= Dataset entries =
Content starts
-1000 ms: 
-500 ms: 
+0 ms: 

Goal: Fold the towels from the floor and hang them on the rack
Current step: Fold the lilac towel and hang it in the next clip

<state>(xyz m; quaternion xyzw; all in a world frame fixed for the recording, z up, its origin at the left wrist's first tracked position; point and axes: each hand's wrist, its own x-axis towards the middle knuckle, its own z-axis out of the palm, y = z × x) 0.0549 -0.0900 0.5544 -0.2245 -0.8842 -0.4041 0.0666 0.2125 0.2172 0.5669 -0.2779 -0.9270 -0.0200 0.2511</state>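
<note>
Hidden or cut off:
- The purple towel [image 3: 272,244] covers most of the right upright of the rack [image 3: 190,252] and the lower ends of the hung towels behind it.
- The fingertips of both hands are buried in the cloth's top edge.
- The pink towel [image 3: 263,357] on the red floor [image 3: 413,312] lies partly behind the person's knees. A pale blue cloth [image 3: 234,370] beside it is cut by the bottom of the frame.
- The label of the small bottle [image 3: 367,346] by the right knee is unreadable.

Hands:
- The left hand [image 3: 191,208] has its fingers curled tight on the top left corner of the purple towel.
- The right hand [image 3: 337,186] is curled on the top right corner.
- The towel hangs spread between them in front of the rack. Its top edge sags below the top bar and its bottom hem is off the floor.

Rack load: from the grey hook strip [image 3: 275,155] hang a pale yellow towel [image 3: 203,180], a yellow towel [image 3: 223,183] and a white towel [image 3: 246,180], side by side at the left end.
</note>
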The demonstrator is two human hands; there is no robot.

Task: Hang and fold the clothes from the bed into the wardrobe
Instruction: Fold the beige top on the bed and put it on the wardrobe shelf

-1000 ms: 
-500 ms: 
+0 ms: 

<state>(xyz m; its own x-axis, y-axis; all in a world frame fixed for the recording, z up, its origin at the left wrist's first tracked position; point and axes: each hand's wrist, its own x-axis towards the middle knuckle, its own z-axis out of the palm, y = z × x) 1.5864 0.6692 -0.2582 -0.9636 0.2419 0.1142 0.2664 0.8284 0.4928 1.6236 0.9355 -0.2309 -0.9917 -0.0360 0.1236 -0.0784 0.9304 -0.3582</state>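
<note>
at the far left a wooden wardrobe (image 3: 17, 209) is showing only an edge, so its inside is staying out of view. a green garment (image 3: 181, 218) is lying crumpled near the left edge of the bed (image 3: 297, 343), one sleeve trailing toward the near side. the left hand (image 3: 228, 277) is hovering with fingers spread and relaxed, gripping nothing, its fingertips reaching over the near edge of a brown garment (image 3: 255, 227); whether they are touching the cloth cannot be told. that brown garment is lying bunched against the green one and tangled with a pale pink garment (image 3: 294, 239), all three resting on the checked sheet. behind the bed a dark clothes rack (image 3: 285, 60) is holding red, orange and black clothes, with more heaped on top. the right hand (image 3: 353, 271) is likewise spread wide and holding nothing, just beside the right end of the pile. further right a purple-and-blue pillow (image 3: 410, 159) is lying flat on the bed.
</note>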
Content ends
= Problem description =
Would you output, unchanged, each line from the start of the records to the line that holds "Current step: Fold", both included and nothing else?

= Expected answer =
-1000 ms: 
-500 ms: 
+0 ms: 

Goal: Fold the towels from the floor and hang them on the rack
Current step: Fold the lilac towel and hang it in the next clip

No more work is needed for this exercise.